Anche LeBron avrà un giorno due maglie ritirate con due numeri diversi e lo stesso nome scritto sul retro, proprio come Kobe Bryant e come altre grandi leggende del passato. “Ma in due arene e possibilmente in due momenti diversi”, sorride il diretto interessato, a margine della partita persa dai suoi Cavaliers a Milwaukee. Quello della cerimonia del campione dei Lakers (che James ha raccontato di aver seguito con enorme rispetto e trasporto in TV) è il pretesto per affrontare un discorso di cui in tanti spesso chiedono conto al numero 23 dei Cavaliers: la grandezza dei giocatori che riescono a coronare la propria carriera vestendo sempre la stessa maglia. Il peccato originale della carriera di James, frutto di quella "The Decision" che ha definitivamente spaccato la critica ogni volta che si misura a parole la grandezza, i trionfi e le sconfitte di LBJ. Tutti i giocatori simbolo legati a una sola squadra hanno concluso le loro carriere ormai tanti anni fa (per questo la storia di Bryant, di Duncan e in futuro di Nowitzki assumono contorni per certi versi ancora più impressionanti), ponendo fine a un percorso che in realtà a causa degli infortuni o di altre ragioni è stato spesso molto più breve di quella di James (Magic Johnson e la questione HIV, ad esempio). Il giocatore dei Cavs che il prossimo 30 dicembre compirà 33 anni è nel pieno della sua carriera, nonostante i 15 anni NBA alle spalle, e ha già disputato più stagioni di Larry Bird (13 quelle della leggenda dei Celtics) o di Isiah Thomas (anche lui 13 con i Pistons), giusto per citarne un paio. La longevità spesso può essere una delle ragioni per le quali, a lungo andare, si preferisce cambiare aria: “Se sei fortunato e pensi che le cose riescano ad andare per il meglio giocando sempre per la stessa squadra, non cambiare mai è la scelta migliore. Ma è una rarità, non è una situazione comune a molti”.

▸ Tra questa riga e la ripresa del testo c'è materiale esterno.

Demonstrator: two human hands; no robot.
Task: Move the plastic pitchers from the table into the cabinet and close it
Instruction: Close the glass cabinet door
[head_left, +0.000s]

Il caso Shaq: campione con squadre diverse

La convinzione di James è che aver inciso sul destino di più franchigie non scalfisce di certo la grandezza delle sue imprese: “Sono cresciuto con la convinzione che non avrei mai visto Michael Jordan indossare una maglia diversa da quella dei Bulls. Nessuno si sarebbe immaginato agli inizi della mia carriera che io avrei cambiato squadra. Ma poi è successo che Michael Jordan, Joe Montana, Jerry Rice, Emmitt Smith, Deion Sanders e tanti altri giganti dello sport hanno giocato anche da altre parti. Davvero qualcuno si sarebbe mai lontanamente sognato di vedere Jordan indossare dei colori diversi dal rosso e nero?”. Nel caso di MJ però, la questione è quantomeno secondaria, visto che la grandezza del personaggio Jordan è nata, vissuta e diventata immortale indossando la maglia della squadra nell’Illinois. LeBron invece è stato grande e vincente sia a Miami che a Cleveland. L’esempio perfetto per spiegare il concetto è Shaquille O’Neal: durante la sua avventura nella lega, Shaq ha lasciato un segno indelebile ai Magic, ai Lakers e anche agli Heat. Un cambio di scenario che non scalfisce certo la sua grandezza, anche se poi negli ultimi anni ha iniziato a girovagare tra Phoenix, Boston e Cleveland, rendendo il suo tour un po’ troppo lungo. Almeno dal punto di vista di James: “Se la situazione sfugge dal tuo controllo, non puoi diventare come Jim Jackson. Avrà giocato in 14 o 16 squadre diverse [12 in realtà, ndr], ma ognuno percorre una strada diversa per raggiungere il successo. Non sai mai cosa può accadere”.